Economics

Public Bad – in Economics

Public Bad – in Economics

A public bad has negative impacts (externalities) on people and communities, resulting in severe social welfare loss. In economics, a public bad is the symmetrical opposite of a public positive. Air pollution is the most obvious example because it is non-excludable and non-rivalrous, yet it has a negative impact on wellbeing. A good is non-excludable if people cannot be barred from reaping its advantages when the good is delivered. A good is nondepletable if one person’s enjoyment of it does not reduce the amount of the item available to others. For example, clean air is a public good because its consumption by one person does not reduce the supply available to other people, and there is no mechanism to prevent someone from enjoying it if it exists.

A public bad is defined similarly as a “bad” that is non-excludable and non-depletable. Polluted air, for example, is a public bad for the same reasons that clean air is a public good. Whereas decentralized decision making (the market) tends to under-provide public goods, decentralized decision making (the market) tends to over-provide public bad, because the parties creating the public bad do not account for the negative impacts (or externality) imposed on others. The intervention of a third party, generally the state, is one option for mitigating the occurrence of public bad.

It is good in “green economics” that produces socially unfavorable outcomes (or an externality in standard economics). Most “green economists” recommend tracing such impacts back to the seventh generation. Thus, in the golf course example, both the recreational benefits and the negative impacts from deforestation, associated habitat and biodiversity loss, and pesticide toxicity would be estimated across those generations, and some amortization would be applied to determine whether the golf course was a public benefit or a public bad from the perspective of that seventh generation.

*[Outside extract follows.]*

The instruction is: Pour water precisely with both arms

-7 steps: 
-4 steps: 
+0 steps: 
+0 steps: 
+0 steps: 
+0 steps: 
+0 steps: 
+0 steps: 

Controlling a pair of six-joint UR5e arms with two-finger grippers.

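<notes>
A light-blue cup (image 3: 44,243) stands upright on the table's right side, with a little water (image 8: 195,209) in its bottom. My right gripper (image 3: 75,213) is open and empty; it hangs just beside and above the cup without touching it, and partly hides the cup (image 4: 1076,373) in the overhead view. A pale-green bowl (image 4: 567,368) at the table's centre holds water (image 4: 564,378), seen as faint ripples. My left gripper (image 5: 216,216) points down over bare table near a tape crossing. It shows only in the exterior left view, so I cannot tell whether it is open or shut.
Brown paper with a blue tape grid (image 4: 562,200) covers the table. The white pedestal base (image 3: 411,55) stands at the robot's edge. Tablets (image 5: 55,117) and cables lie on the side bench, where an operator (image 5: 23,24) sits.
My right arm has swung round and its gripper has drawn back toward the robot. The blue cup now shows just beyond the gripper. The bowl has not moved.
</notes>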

In contrast to private goods, which are both excludable and depletable, public goods are both excludable and depletable. Food is a simple example of a private good: one person’s use of a piece of food deprives others of it, and it is easy to restrict some others from enjoying it. Some products fall cleanly into neither category because they are excludable but nondepletable (such as a music event) or non-excludable but depletable (such as a car).

Green economists contend that the costs of public goods are hidden as externalities from the enterprises that cause them, implying that the market is dysfunctional. The legal difficulty is to devise a mechanism that accounts for these expenditures. The United States Environmental Protection Agency is one example of an endeavor to ensure that the costs of public goods are considered, however, some parties on the right and left have questioned the efficacy of its efforts.

Public goods (and bads) are standard instances of goods that are often undersupplied by the market. Profit-maximizing firms and self-interested individuals, for example, can be expected to choose levels of production and consumption such that the aggregate level of pollution caused by their activities leaves everyone worse off than if each were prevented from producing or consuming as much as is individually optimal. Taxes and subsidies, as well as government action, are frequently proposed responses to such “market failures.”